2. Improve compensation for early educators

Early childhood teachers have one of the most important jobs in our state, and have continued to work on the frontlines throughout the pandemic. These educators make less than $12 an hour on average, with few or no benefits. This makes it incredibly difficult for child care providers to recruit and retain good staff. Right now, 82% of child care programs are facing a staffing shortage, and many programs are closing classrooms that cannot be staffed.

While the American Rescue Plan funds designated for the child care workforce are helpful, this is a long-standing problem that needs a sustainable solution beyond one-time dollars. Recurring investments in compensation strategies such the WAGE$ salary supplement program can help ensure that qualified educators stay in the field.

3. Expand child care subsidies for working families

The cost of child care far exceeds what most families can pay.
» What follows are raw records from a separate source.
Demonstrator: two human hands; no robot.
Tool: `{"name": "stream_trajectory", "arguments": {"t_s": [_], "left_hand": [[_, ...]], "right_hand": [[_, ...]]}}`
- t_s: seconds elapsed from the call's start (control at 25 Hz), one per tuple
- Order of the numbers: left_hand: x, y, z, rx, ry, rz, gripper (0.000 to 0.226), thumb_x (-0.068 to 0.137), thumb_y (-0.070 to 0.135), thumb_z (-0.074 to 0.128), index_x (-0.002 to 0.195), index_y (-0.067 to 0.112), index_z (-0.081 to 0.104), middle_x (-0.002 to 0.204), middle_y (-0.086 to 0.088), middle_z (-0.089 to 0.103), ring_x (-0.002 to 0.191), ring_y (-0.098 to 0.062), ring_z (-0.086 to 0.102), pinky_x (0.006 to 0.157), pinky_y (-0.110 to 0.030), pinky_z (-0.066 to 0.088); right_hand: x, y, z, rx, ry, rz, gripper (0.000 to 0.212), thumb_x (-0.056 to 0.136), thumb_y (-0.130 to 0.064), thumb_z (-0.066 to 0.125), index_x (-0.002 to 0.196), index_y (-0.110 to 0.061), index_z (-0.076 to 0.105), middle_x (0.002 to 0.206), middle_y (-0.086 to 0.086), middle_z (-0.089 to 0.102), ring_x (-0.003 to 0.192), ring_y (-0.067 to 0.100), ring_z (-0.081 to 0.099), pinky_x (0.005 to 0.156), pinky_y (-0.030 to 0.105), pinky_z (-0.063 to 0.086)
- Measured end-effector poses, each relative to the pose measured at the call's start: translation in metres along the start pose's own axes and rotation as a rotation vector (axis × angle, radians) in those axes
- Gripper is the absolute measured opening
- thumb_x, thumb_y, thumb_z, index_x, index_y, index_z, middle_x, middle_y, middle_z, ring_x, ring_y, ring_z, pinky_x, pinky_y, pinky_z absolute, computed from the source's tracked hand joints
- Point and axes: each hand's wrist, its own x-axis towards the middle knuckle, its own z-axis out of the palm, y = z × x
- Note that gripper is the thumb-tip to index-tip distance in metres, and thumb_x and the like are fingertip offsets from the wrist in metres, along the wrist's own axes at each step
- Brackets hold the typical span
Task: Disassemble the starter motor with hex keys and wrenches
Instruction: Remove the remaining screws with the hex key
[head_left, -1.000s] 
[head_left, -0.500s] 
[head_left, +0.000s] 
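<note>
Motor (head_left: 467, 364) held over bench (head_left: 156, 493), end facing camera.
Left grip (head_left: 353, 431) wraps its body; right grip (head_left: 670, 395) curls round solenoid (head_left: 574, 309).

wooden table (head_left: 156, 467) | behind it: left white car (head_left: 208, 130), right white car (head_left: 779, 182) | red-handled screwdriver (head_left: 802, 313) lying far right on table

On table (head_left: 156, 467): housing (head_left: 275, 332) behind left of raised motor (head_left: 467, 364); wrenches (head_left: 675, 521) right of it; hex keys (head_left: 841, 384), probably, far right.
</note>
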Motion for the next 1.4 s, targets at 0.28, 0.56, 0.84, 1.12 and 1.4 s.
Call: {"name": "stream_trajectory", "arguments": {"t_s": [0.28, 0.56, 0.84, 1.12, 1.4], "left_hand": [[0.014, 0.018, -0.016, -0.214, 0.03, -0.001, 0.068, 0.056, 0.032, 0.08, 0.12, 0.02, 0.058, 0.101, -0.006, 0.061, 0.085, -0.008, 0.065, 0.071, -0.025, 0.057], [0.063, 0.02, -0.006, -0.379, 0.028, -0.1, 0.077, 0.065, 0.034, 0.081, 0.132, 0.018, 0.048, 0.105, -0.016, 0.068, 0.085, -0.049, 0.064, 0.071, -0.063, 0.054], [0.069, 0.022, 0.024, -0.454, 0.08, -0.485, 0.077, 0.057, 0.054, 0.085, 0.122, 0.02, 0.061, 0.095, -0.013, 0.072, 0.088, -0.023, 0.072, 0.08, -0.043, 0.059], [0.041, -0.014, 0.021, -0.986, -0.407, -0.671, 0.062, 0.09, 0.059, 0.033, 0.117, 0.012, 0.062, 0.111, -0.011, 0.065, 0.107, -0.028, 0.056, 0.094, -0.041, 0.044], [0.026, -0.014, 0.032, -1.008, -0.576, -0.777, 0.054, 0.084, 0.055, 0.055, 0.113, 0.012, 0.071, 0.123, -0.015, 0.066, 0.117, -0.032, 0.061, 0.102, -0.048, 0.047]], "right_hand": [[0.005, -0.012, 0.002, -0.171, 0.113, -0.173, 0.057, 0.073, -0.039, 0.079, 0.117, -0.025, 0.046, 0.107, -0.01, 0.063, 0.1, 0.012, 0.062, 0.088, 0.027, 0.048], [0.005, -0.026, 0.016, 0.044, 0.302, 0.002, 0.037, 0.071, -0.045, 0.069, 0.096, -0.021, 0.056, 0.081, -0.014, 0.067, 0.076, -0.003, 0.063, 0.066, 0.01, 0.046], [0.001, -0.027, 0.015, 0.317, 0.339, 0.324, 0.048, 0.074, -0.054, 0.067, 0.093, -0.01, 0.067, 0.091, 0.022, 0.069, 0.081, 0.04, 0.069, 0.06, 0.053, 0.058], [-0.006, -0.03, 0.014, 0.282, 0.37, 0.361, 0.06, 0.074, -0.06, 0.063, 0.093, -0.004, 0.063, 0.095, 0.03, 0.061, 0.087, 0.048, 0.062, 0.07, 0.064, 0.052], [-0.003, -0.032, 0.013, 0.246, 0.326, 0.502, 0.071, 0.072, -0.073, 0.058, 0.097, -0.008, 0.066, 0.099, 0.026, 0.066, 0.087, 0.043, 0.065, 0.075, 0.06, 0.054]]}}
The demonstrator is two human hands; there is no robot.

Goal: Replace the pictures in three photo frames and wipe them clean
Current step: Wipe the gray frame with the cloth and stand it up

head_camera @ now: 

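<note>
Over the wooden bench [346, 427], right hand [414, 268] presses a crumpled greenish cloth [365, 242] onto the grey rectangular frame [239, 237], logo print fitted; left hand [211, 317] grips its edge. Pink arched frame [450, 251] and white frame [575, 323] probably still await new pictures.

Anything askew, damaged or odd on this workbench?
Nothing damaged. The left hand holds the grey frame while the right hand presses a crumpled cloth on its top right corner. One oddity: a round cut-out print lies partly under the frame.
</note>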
Average child care fees in the state are more than the cost of tuition at our flagship universities. Many parents are desperate to go to work and support their families, but cannot afford the child care they need to do so. More than 20,000 low-income children are currently on the waiting list for child care subsidy. Pre-pandemic, that waitlist hovered around 30,000 children.

The American Rescue Plan relief funds will help additional eligible families access care in the short-term, but we need a long-term investment for the future. It’s time for the legislature to commit recurring state funds to fully fund the subsidy program, and let parents go to work.

We have the funding we need to make a robust investment in child care that address all of the above strategies. Supporting the workforce behind the workforce and helping families get back to work is essential as we continue to recover from the pandemic. However, we won’t have a successful recovery if our state legislators continue to ignore the need to invest significantly in early childhood.